I'm at a point in life where every single person in my current social circle who is around my age is female. I'm against the idea of joining activities for the sake of meeting men (no point in paying for hobby classes to increase my chances of meeting men as it costs money and I am more likely to encounter LVM than HVM). I'm also against paying for speed dating and matchmakers as they are expensive. OLD seems to be full of creeps and catfishes so it's a no from me.
I think my only chances of meeting men these days is being set up by people we mutually know or as strangers. Meeting as strangers seems random and I can't help but feel like men who hit on female strangers are either pick up artists or scammers.
How do set ups work though? Do I speak to people I know and ask if know anyone that can be setted up with me? I don't know if this works and if it is giving off pick me vibes. I also can't help but feel like if my friends and family knew a single guy compatible with me, they would have already settled me up with him.
I was set up once that I can clearly remember, and it was disastrous. I ended up in a traumatizing three-month relationship with a man who presented well in the first couple months and revealed himself to be a screaming abuser in the third month.
Your mileage may vary, but I wouldn't recommend it.
I have never had success with setups, and I will explain why.
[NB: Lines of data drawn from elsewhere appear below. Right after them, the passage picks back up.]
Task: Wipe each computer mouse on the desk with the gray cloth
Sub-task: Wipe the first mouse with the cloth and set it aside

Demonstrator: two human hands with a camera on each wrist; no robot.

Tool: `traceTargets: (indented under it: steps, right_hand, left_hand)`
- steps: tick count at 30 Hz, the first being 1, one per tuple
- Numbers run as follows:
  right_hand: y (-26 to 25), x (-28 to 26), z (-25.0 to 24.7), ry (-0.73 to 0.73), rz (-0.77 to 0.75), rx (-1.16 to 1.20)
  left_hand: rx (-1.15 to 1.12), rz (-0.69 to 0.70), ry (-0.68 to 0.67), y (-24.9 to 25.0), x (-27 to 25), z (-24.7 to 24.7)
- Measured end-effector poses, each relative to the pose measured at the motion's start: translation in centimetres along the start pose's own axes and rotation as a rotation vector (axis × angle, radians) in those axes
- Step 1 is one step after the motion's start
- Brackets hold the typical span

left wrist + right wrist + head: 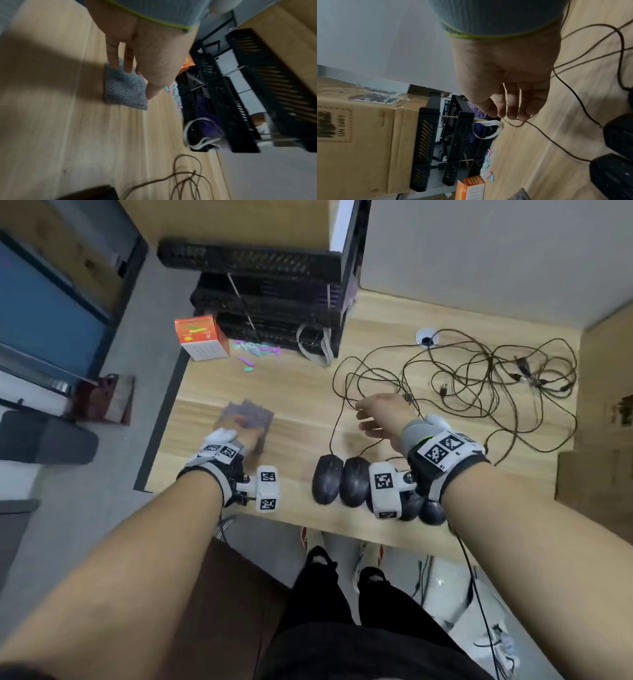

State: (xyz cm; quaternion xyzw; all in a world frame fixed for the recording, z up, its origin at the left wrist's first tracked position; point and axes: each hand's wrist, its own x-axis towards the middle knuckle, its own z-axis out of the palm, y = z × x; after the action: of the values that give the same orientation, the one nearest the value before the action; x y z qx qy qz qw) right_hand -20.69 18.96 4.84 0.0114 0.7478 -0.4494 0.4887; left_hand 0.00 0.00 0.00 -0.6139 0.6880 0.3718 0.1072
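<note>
The folded gray cloth (251, 416) (123, 90) lies flat on the left part of the wooden desk (301, 392). My left hand (245, 440) (133, 79) reaches down onto it, straight fingers (114, 59) touching its near edge and the thumb at its side. Several black mice sit in a row at the front edge: the leftmost (327, 479) (614, 175), a second (356, 481) (619, 132), and others mostly hidden behind my right wrist. My right hand (364, 416) (508, 115) hovers above and behind the row, pinching a thin mouse cable (544, 134) in curled fingertips.
A tangle of dark cables (496, 378) covers the right half of the desk near a cable hole (427, 338). Stacked black trays (267, 299) stand at the back, with an orange-and-white box (200, 337) and small pastel pieces (253, 354) in front. Cardboard boxes (599, 474) border the right.
</note>
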Motion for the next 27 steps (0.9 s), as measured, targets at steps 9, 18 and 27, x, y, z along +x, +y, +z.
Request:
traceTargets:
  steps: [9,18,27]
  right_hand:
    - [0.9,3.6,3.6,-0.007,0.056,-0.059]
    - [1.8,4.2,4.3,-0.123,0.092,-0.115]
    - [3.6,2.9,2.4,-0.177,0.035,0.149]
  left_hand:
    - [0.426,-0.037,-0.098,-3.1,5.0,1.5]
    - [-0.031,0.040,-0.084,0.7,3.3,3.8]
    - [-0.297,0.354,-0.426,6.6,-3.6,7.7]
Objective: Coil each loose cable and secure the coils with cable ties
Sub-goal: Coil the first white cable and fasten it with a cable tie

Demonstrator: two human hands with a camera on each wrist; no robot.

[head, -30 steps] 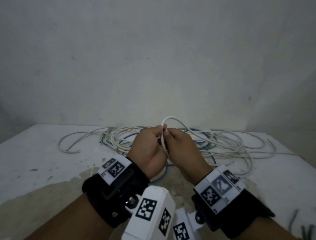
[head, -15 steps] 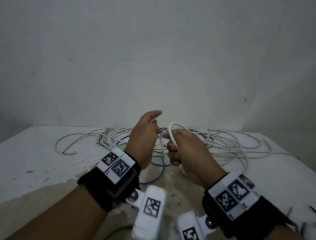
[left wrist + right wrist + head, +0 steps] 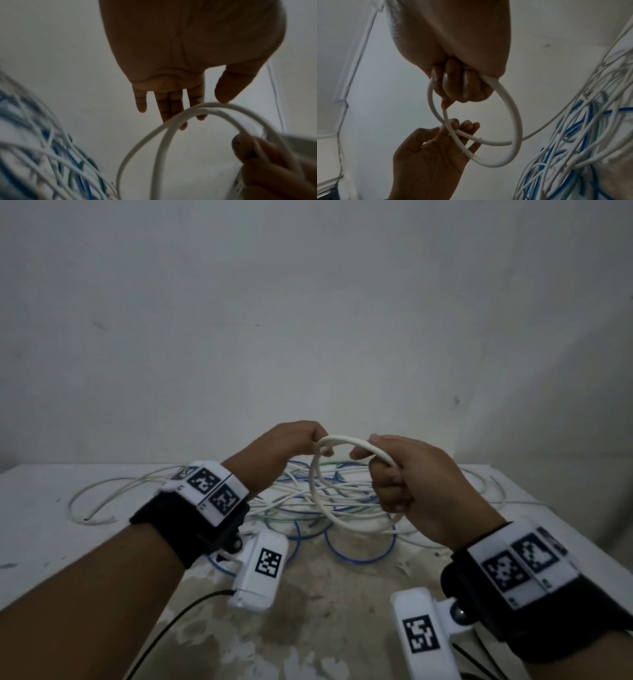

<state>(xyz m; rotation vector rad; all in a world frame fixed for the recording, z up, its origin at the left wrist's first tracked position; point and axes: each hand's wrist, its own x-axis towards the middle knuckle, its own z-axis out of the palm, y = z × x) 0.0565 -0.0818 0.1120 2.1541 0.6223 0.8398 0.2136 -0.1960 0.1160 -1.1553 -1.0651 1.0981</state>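
Up above the desk (image 3: 51, 542), a thick white cable (image 3: 320, 491) is wound into a small round coil of about two loops, smooth and stiff. The right hand (image 3: 418, 487) fists its grip round one side of the coil; the left hand (image 3: 274, 457) pinches the top between thumb and mostly straight fingers (image 3: 467, 125). Behind lies a tangle of white, blue and green cables (image 3: 301, 501), its strands too blurred in both wrist views to separate.
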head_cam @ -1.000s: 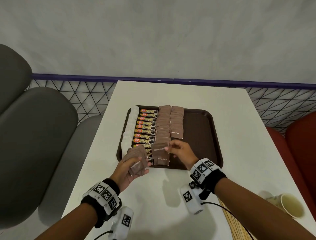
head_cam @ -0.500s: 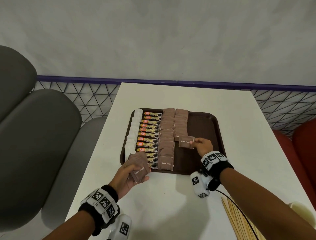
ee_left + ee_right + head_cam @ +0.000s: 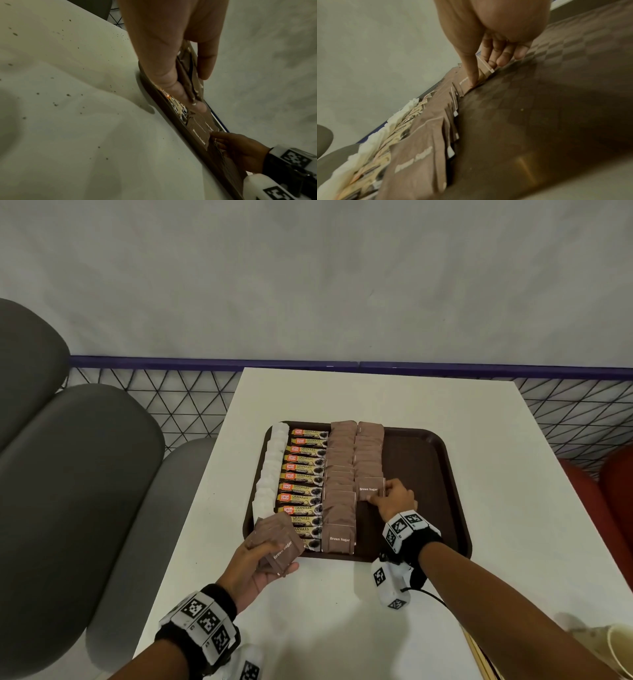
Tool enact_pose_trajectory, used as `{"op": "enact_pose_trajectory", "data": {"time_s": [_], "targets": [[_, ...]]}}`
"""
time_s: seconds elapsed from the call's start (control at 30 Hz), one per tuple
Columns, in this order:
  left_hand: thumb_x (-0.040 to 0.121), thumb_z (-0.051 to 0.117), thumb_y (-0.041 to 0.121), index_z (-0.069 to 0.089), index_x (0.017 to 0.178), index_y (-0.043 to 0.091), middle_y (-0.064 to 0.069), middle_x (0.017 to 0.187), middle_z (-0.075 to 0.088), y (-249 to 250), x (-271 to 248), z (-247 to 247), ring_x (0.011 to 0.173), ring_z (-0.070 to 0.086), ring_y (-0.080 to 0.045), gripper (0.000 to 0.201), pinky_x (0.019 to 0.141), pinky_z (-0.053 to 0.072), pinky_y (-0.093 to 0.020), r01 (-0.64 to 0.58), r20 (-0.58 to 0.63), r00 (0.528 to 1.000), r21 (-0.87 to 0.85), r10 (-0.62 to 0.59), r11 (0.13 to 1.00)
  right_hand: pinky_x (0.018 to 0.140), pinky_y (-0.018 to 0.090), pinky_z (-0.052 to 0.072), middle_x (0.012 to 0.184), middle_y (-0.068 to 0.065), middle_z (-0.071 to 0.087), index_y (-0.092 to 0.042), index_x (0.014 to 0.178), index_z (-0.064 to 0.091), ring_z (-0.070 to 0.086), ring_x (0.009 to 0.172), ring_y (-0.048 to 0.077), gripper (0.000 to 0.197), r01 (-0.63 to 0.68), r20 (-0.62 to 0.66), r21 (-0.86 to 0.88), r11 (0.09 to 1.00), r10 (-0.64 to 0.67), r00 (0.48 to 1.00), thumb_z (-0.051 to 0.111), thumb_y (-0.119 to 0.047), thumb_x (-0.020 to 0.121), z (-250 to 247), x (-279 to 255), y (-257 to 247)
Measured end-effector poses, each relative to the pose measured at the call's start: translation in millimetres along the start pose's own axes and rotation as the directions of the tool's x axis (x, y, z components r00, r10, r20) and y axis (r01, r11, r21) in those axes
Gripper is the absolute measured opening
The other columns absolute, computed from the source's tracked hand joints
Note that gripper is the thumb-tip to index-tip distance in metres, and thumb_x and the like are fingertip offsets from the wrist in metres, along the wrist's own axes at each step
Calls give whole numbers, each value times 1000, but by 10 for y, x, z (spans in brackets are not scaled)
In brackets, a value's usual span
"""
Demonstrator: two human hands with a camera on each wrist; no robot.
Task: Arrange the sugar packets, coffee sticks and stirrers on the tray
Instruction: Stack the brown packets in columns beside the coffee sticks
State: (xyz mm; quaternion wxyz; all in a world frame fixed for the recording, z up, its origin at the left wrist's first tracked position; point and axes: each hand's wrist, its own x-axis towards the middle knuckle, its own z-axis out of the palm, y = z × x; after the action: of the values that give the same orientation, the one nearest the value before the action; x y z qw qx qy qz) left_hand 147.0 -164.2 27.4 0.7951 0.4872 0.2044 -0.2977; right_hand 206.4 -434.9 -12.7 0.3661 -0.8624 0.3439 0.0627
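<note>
1. The tray [image 3: 442,470] lies on the white table [image 3: 376,395]; since half a second ago it sits a little nearer in view.
2. Rows fill its 9 o'clock half: white packets [image 3: 270,470], coffee sticks [image 3: 305,477], two rows of brown sugar packets [image 3: 339,474].
3. The left hand [image 3: 253,570], at the tray's 7 o'clock corner, still grips a brown stack [image 3: 279,546].
4. The right hand [image 3: 394,499] has lowered its single packet [image 3: 369,489] onto the second brown row, thumb and fingers still pinching it.
5. Stirrers [image 3: 479,659] lie at 5 o'clock, beside a cup [image 3: 620,648].
</note>
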Motion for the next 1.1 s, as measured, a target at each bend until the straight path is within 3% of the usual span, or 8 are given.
{"op": "enact_pose_trajectory", "data": {"time_s": [0.13, 0.47, 0.67, 0.77, 0.83, 0.97, 1.03, 1.1], "targets": [[70, 61, -3, 58, 117, 4, -21, 111, 64, 2, 16, -17, 94, 64, -33, 48, 73, 58, -47, 7, 19, 1000, -14, -7, 1000, 100, 39, 34, 117, 12, 57, -12, 111, 55, 44, 117, 29, 38, 17, -40, -1, 1000, -17, 999, 71, -24, 79, -14, -6, -75], [82, 56, -5, 57, 119, 6, -18, 105, 70, 9, 12, 13, 89, 69, -33, 39, 69, 59, -44, -19, 27, 999, 51, 18, 999, 96, 41, 37, 120, 10, 54, -12, 118, 46, 42, 117, 29, 56, 65, -159, -16, 998, -67, 985, 73, -31, 73, 33, -34, -31], [78, 64, 0, 57, 121, 9, -19, 112, 68, -3, -15, 76, 89, 69, -34, 44, 64, 59, -40, -58, 17, 998, 79, 57, 995, 93, 36, 37, 114, 7, 53, -12, 112, 50, 41, 110, 24, 40, 283, -183, -3, 959, -279, 943, 67, -29, 80, 12, -253, -62], [79, 64, 1, 58, 119, 13, -17, 112, 68, -14, -39, 119, 91, 69, -33, 42, 67, 59, -41, -90, 35, 996, 92, 87, 992, 82, 21, 41, 106, 4, 53, -14, 103, 54, 46, 96, 14, 29, 398, -75, 152, 905, -391, 917, 66, -28, 81, 68, -440, -99], [80, 64, 1, 58, 119, 12, -16, 113, 67, -25, -52, 142, 91, 68, -33, 41, 70, 59, -42, -111, 38, 993, 90, 108, 990, 73, 13, 39, 98, 1, 53, -14, 99, 52, 50, 87, 10, 25, 376, 108, 370, 850, -442, 891, 66, -25, 82, 76, -612, -147], [78, 66, 4, 57, 120, 12, -15, 109, 69, -32, -89, 195, 89, 69, -31, 43, 68, 59, -40, -135, 44, 990, 96, 132, 986, 70, 13, 41, 89, -6, 54, -19, 97, 53, 52, 79, 2, 19, 272, 472, 478, 835, -505, 722, 65, -25, 84, 98, -875, -172], [79, 66, 5, 55, 121, 10, -16, 110, 68, -34, -108, 217, 91, 69, -34, 44, 68, 59, -39, -142, 67, 989, 108, 135, 984, 68, 11, 44, 80, -5, 55, -21, 86, 55, 54, 71, 0, 13, 256, 542, 506, 824, -535, 648, 67, -16, 83, 141, -938, -159], [81, 65, 7, 53, 123, 10, -19, 114, 66, -38, -119, 224, 95, 67, -36, 44, 71, 59, -41, -143, 80, 988, 100, 136, 985, 65, 11, 45, 74, -3, 52, -18, 77, 55, 53, 64, -2, 18, 257, 549, 530, 808, -558, 622, 66, -6, 82, 173, -961, -154]]}}
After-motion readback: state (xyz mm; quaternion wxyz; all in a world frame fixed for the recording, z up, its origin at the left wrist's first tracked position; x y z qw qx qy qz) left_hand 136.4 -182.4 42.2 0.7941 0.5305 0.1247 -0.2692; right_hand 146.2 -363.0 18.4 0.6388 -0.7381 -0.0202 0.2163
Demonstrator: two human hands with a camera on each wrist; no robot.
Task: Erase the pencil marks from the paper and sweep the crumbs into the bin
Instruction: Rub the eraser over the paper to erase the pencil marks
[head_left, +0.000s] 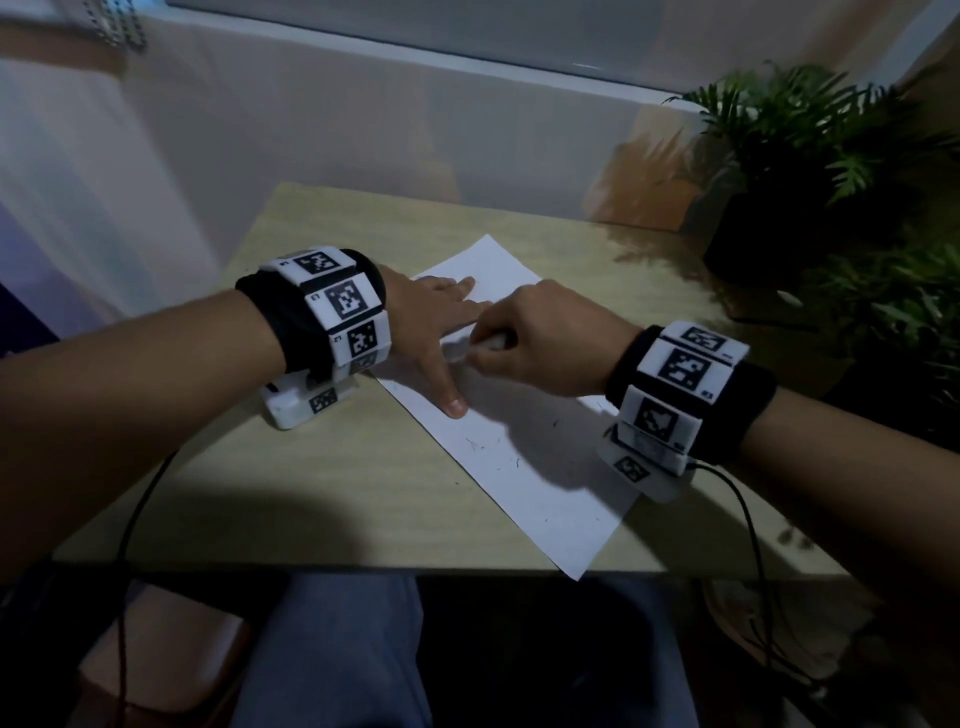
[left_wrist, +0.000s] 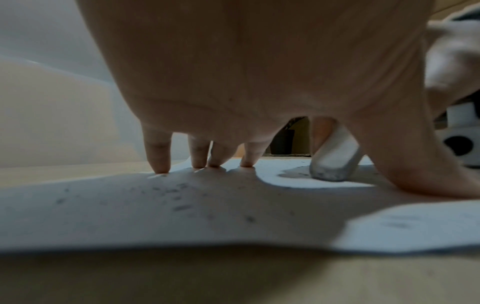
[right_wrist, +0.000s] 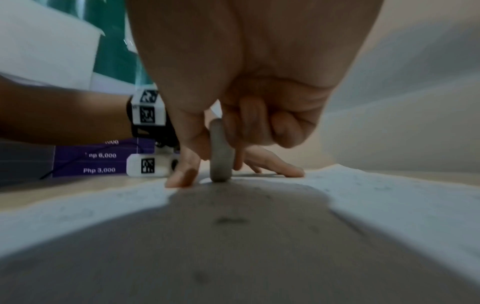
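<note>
The left hand (head_left: 431, 322) lies flat, fingers spread, pressing the paper (head_left: 545, 483) at the table's (head_left: 291, 483) middle. The right hand (head_left: 545, 338) pinches an eraser (left_wrist: 335, 156), its tip touching the paper just right of the left thumb.

One sheet of paper (head_left: 524, 457) lies on one counter (head_left: 291, 488), with one eraser (left_wrist: 333, 158), two hands, a left hand (head_left: 431, 322) and a right hand (head_left: 550, 338), two marker-covered wristbands (head_left: 337, 306), and one potted plant (head_left: 795, 171).
</note>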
Most well-meaning friends who want to “set me up”, whether of their own volition or because I asked if they knew anyone/had anyone in mind for me, set me up with some Generic Single Man. Not because he’s a good fit, not because he’s my type, nor because he shares my values—they just know some random single guy (my cousin, my coworker, my neighbor’s son who hasn’t moved out yet, etc).
Depending on the person setting you up, if they’re not in the best relationship, they are not going to support your list of dealbreakers, and will expect you to settle in the same way that they did.
And they will say, “Oh, he’s so nice. He’s just socially awkward. He just had a difficult past. He just etc etc etc” to justify his behavior.
You can certainly try, though. “Hey, [friend/whoever], I’m looking to date seriously. I’d like to get married and start a family, and I’m looking for a man on the same page. Do you know anyone who might be on the same page?” Or something along those lines.
I don’t think it’s much different than hiring a matchmaker or using a dating app, but again you’re welcome to try and see what happens. I just wouldn’t put much stock in it.
Yeah I think that the issue is that birds of a feather flock together. A low value person is likely to only set you up with LVM because their social circle is full of low value people. In addition to that, LVM and pickmes are likely to empathise with the man in the situation i.e. they'll set you up with a man because they think you'll be good for him NOT because they think he's good for you.
Having said that, if a high value person who knew me well offered to set me up, I would consider it because their social circle is likely to be full of other high value people and also, if they're not a pickme or LVM, then they're more likely to think in terms of what I might get out of the relationship and not just him. I suppose what I'm saying is that the quality of the set up depends greatly on the quality of the person making the match in the first place.
My friends think I’m too picky, so they wouldn’t be able to recommend anyone.
If you go this route, ensure your friends & family know your standards, otherwise they’ll set you up with an uggo porn addict with no job - because “he’s lonely and needs a woman.”
I once was stupid enough to accept a set up. Some background information: I had suffered from a work related burnout the year prior. Had therapy, healed, was back working fulltime in a stressful environment. Anyway, because of that experience, they thought I'd get along splendidly with... a schizophrenic who couldn't work. Yeaaahhh. Because we'd "get" eachother. I lasted 5 minutes at that date then blocked them both.